Context Check Description
ci/checkpatch success coding style OK
ci/Intel-compilation success Compilation OK
ci/intel-Testing success Testing PASS
ci/iol-broadcom-Functional success Functional Testing PASS
ci/iol-broadcom-Performance success Performance Testing PASS
ci/iol-intel-Functional success Functional Testing PASS
ci/iol-intel-Performance success Performance Testing PASS
ci/iol-mellanox-Functional success Functional Testing PASS
ci/iol-testing warning Testing issues

Commit Message

David Marchand Jan. 25, 2021, 3:05 p.m. UTC
  Parts of the unit tests code rely on forked/secondary processes
(expectedly) failing.
A crash in those situations could be missed so add a check on coredumps
presence after unit tests have run.
When unit tests fail, it can also help checking for coredumps as it
could give more insights on what happened.

In some situations (like explicit call to rte_panic), coredump generation
must be disabled to avoid false positives.

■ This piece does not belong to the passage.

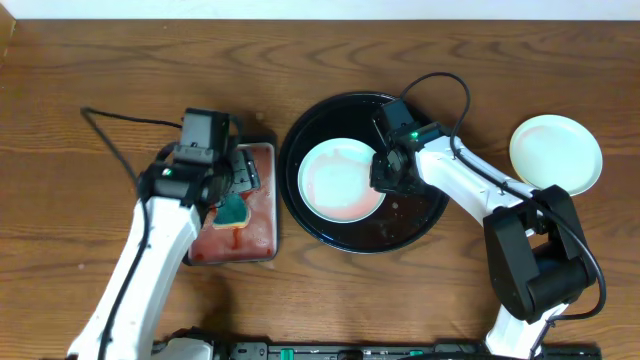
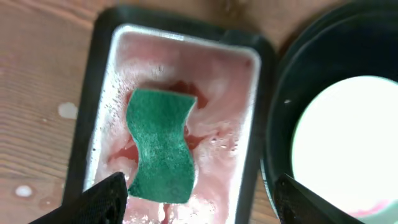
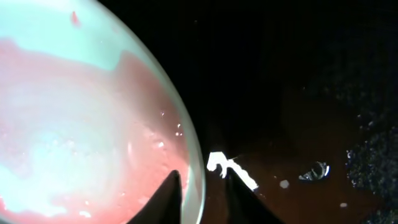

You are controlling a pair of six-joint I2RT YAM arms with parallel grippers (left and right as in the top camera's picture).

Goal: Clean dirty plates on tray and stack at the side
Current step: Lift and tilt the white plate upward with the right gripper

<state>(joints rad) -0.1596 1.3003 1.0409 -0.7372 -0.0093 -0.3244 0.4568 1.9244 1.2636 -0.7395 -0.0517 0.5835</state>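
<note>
Overhead: smeared plate (image 1: 338, 185) sits mid-frame in the black tray (image 1: 320, 120). Right gripper (image 3: 202, 196) loosely straddles its rim, left gripper (image 2: 202, 202) gapes over the sponge (image 2: 160, 146). Slick wet rim might slip when pinched.

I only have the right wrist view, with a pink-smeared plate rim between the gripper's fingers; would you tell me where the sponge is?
Observer: The green sponge lies in the small rectangular tray of pinkish water, just left of the round black tray.
Operator: Thank you. Is the left gripper holding it?
Observer: No, the left gripper hovers open above the sponge, not gripping it.
Operator: Are any plates off the round tray?
Observer: One pale plate sits on the table to the right of that tray; I cannot tell whether others lie beneath it.
</note>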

Signed-off-by: David Marchand <david.marchand@redhat.com>
---
Changelog since RFC v1
- removed RFC,
- pushed coredumps into gdb for in-situ analysis,
- gdb presence is used to enable the check. Travis config is left
  untouched for now,

---
 .ci/linux-build.sh          | 37 ++++++++++++++++++++++++++++++++++---
 .github/workflows/build.yml |  4 ++++
 app/test/test_debug.c       | 11 +++++++++--
 app/test/test_mbuf.c        |  9 ++++++++-
 4 files changed, 55 insertions(+), 6 deletions(-)
  

Comments

Luca Boccassi March 2, 2021, 4:16 p.m. UTC | #1
On Mon, 2021-01-25 at 16:05 +0100, David Marchand wrote:
> Parts of the unit tests code rely on forked/secondary processes
> (expectedly) failing.
> A crash in those situations could be missed so add a check on coredumps
> presence after unit tests have run.
> When unit tests fail, it can also help checking for coredumps as it
> could give more insights on what happened.
> 
> In some situations (like explicit call to rte_panic), coredump generation
> must be disabled to avoid false positives.
> 
> Signed-off-by: David Marchand <david.marchand@redhat.com>
> ---
> Changelog since RFC v1
> - removed RFC,
> - pushed coredumps into gdb for in-situ analysis,
> - gdb presence is used to enable the check. Travis config is left
>   untouched for now,
> 
> ---
>  .ci/linux-build.sh          | 37 ++++++++++++++++++++++++++++++++++---
>  .github/workflows/build.yml |  4 ++++
>  app/test/test_debug.c       | 11 +++++++++--
>  app/test/test_mbuf.c        |  9 ++++++++-
>  4 files changed, 55 insertions(+), 6 deletions(-)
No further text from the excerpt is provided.